The light of the television set burned images of fire-breathing monsters into Martha’s brain. So transfixed was she on the game she was unaware of all around her. Her skills were improving. She was now on level two and facing a battle against the evil magician. With this win, she and the dragon would recapture the kingdom for dragons everywhere. It was also the win she needed to show Michael she could share his interest, his world, and that she wasn’t too old to learn anything new. All of her attention was now focused on the television screen and the dramatic events unfolding before her eyes.
“I don’t see any lights,” Jodi said, standing on Martha’s porch, knocking on the door. “Maybe she’s in bed.”
“There’s a strange light coming from the living room,” Clara said. “I think she left the TV on.”
“Maxwell is crying,” Jodi said, standing on tiptoe, trying to look through the door’s window.
“Oh, Lord, Clara, do you think she’s injured? She wouldn’t let Maxwell just cry like that,” Jodi said. “Remember what she said when we called her? She said she was staying home tonight because she was going to learn to fly. Do you think she was really trying to fly? Maybe she jumped off the counter and broke her hip?”
“Jodi, get real. Martha couldn’t climb up on the counter anymore than you could,” Clara said, then frowned at the thought of her friend lying on the kitchen floor with a broken hip. “Maybe we better call the police, just in case.”
“Let’s get to a phone,” Jodi said, as she rushed toward the car. “There’s one at the corner store.”
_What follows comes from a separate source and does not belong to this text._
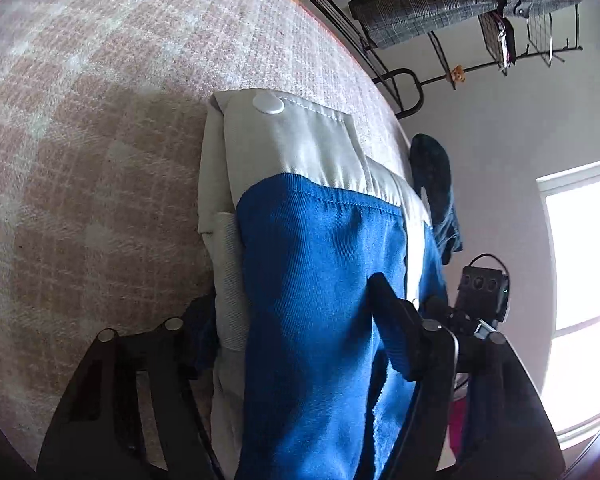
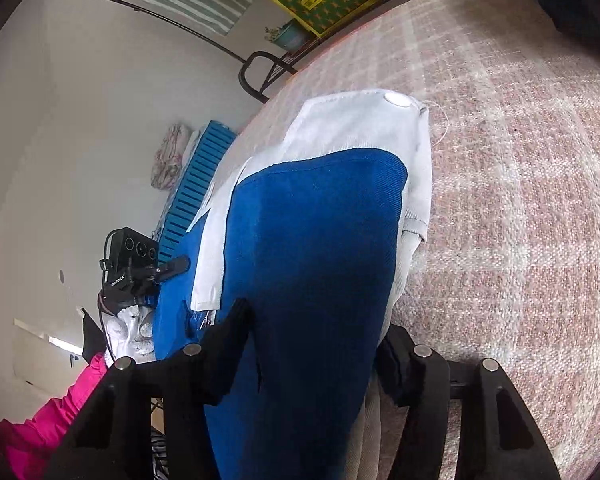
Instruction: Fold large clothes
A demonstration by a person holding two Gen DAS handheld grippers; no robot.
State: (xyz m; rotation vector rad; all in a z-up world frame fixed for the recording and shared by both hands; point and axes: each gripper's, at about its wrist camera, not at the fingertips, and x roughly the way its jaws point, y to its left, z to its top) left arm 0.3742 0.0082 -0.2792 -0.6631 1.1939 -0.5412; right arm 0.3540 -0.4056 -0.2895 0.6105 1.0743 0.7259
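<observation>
garment (image 1: 320, 272): blue-and-white, lifted over bed (image 1: 100, 140) | left gripper (image 1: 296, 328) clamped on it | right gripper (image 2: 312, 344) clamped on it | progress: mid-fold, probably; laying down and smoothing left

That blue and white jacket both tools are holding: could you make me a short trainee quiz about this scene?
1. True or false: the left tool and the right tool each grip the jacket.
2. The snap button sits on which colour panel: A blue, B white, C pink?
3. What lies under the jacket?

Key: 1 true. 2 B. 3 A pinkish checked blanket.
</observation>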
Martha was completely absorbed in the video game. She liked the game! She liked the little dragon. She liked fighting evil. She enjoyed spitting fire on monsters, and she loved flying. Holding the controls and moving with the video, she felt as though she herself were flying – as if she were the dragon.
The dragon moved through the halls of the main castle, about to come face to face with the magician. It was eerily quiet within the castle walls, with only a hall clock chiming softly in the background. The video game was so real for her that the eerie quietness of entering the magician’s castle was matched with the eeriness of her living room. The house was dark. In fact, the only light was the light from the TV, and that burned through her eyes into her brain, luring her further into the rooms of the castle.
A door pushed open, and Martha – no, the dragon, they were one and the same now – entered a circular arena. The outside edge of the arena turned to lava, and fire fell from the sky.
“We’re in for it now,” Martha said excitedly. “Where are you, you evil old magician? Show yourself, you coward!”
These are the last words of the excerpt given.